*EXERCISE OBJECTIVE*
Every line below should be repeated exactly.

*RECORDS SHOWN*

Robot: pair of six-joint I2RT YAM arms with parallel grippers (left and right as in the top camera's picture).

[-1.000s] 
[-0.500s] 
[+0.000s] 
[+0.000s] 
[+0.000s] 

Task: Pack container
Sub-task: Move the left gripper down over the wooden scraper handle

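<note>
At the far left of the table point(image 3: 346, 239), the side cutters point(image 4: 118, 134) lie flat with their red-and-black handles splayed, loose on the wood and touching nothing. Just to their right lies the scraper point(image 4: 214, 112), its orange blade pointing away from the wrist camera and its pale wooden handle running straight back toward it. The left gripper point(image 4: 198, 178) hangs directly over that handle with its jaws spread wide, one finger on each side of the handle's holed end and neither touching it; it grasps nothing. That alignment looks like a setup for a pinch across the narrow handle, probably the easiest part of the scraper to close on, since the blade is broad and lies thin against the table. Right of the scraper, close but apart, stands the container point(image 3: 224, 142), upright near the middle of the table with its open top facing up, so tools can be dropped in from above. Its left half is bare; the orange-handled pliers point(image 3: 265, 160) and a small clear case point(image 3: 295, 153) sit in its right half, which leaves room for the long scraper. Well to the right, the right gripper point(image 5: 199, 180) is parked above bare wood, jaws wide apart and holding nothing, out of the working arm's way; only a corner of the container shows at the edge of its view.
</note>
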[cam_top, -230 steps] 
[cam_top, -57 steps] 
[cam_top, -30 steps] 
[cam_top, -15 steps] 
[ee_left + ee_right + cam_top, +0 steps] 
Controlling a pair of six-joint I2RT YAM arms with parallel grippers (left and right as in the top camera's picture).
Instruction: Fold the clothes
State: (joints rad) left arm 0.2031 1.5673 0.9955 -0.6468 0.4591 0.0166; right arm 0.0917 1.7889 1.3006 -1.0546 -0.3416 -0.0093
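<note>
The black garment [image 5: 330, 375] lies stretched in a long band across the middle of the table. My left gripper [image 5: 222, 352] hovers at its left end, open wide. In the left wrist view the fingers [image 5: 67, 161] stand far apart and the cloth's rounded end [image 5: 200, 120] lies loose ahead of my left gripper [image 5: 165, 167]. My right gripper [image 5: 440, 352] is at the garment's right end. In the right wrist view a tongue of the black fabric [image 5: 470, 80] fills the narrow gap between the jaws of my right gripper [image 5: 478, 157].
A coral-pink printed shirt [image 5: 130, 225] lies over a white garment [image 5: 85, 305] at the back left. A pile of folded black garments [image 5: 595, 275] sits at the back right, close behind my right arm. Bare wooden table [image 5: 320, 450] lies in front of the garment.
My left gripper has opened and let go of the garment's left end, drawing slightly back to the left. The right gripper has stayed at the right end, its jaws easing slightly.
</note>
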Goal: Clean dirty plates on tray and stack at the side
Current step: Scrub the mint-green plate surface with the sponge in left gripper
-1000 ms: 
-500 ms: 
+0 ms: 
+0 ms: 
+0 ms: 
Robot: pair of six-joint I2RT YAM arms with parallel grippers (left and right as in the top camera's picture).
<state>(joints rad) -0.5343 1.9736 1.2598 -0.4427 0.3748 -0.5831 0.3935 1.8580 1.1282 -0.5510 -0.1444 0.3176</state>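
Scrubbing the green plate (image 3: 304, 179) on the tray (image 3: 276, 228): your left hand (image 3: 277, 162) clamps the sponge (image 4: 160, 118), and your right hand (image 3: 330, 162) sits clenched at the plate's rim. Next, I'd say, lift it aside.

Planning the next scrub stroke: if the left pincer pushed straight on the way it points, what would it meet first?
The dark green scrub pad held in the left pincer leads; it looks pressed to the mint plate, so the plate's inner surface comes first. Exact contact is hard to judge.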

*SOLUTION FOR THIS PROBLEM*
Robot: pair of six-joint I2RT YAM arms with parallel grippers (left and right as in the top camera's picture).

[-1.000s] 
[-0.500s] 
[+0.000s] 
[+0.000s] 
[+0.000s] 

Task: Pack container
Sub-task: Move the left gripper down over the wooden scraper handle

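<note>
At the far left of the table point(image 3: 346, 239), the side cutters point(image 4: 118, 134) lie flat with their red-and-black handles splayed, loose on the wood and touching nothing. Just to their right lies the scraper point(image 4: 214, 112), its orange blade pointing away from the wrist camera and its pale wooden handle running straight back toward it. The left gripper point(image 4: 198, 178) hangs directly over that handle with its jaws spread wide, one finger on each side of the handle's holed end and neither touching it; it grasps nothing. That alignment looks like a setup for a pinch across the narrow handle, probably the easiest part of the scraper to close on, since the blade is broad and lies thin against the table. Right of the scraper, close but apart, stands the container point(image 3: 224, 142), upright near the middle of the table with its open top facing up, so tools can be dropped in from above. Its left half is bare; the orange-handled pliers point(image 3: 265, 160) and a small clear case point(image 3: 295, 153) sit in its right half, which leaves room for the long scraper. Well to the right, the right gripper point(image 5: 199, 180) is parked above bare wood, jaws wide apart and holding nothing, out of the working arm's way; only a corner of the container shows at the edge of its view.
</note>
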[cam_top, -230 steps] 
[cam_top, -57 steps] 
[cam_top, -30 steps] 
[cam_top, -15 steps] 
[ee_left + ee_right + cam_top, +0 steps] 
Controlling a pair of six-joint I2RT YAM arms with parallel grippers (left and right as in the top camera's picture).
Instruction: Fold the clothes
State: (joints rad) left arm 0.2031 1.5673 0.9955 -0.6468 0.4591 0.0166; right arm 0.0917 1.7889 1.3006 -1.0546 -0.3416 -0.0093
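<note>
The black garment [image 5: 330, 375] lies stretched in a long band across the middle of the table. My left gripper [image 5: 222, 352] hovers at its left end, open wide. In the left wrist view the fingers [image 5: 67, 161] stand far apart and the cloth's rounded end [image 5: 200, 120] lies loose ahead of my left gripper [image 5: 165, 167]. My right gripper [image 5: 440, 352] is at the garment's right end. In the right wrist view a tongue of the black fabric [image 5: 470, 80] fills the narrow gap between the jaws of my right gripper [image 5: 478, 157].
A coral-pink printed shirt [image 5: 130, 225] lies over a white garment [image 5: 85, 305] at the back left. A pile of folded black garments [image 5: 595, 275] sits at the back right, close behind my right arm. Bare wooden table [image 5: 320, 450] lies in front of the garment.
My left gripper has opened and let go of the garment's left end, drawing slightly back to the left. The right gripper has stayed at the right end, its jaws easing slightly.
</note>
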Goal: Clean dirty plates on tray and stack at the side
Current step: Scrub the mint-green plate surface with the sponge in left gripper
-1000 ms: 
-500 ms: 
+0 ms: 
+0 ms: 
+0 ms: 
Robot: pair of six-joint I2RT YAM arms with parallel grippers (left and right as in the top camera's picture).
<state>(joints rad) -0.5343 1.9736 1.2598 -0.4427 0.3748 -0.5831 0.3935 1.8580 1.1282 -0.5510 -0.1444 0.3176</state>
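Scrubbing the green plate (image 3: 304, 179) on the tray (image 3: 276, 228): your left hand (image 3: 277, 162) clamps the sponge (image 4: 160, 118), and your right hand (image 3: 330, 162) sits clenched at the plate's rim. Next, I'd say, lift it aside.

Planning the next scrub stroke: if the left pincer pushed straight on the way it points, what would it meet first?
The dark green scrub pad held in the left pincer leads; it looks pressed to the mint plate, so the plate's inner surface comes first. Exact contact is hard to judge.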

The output for this exercise is now complete.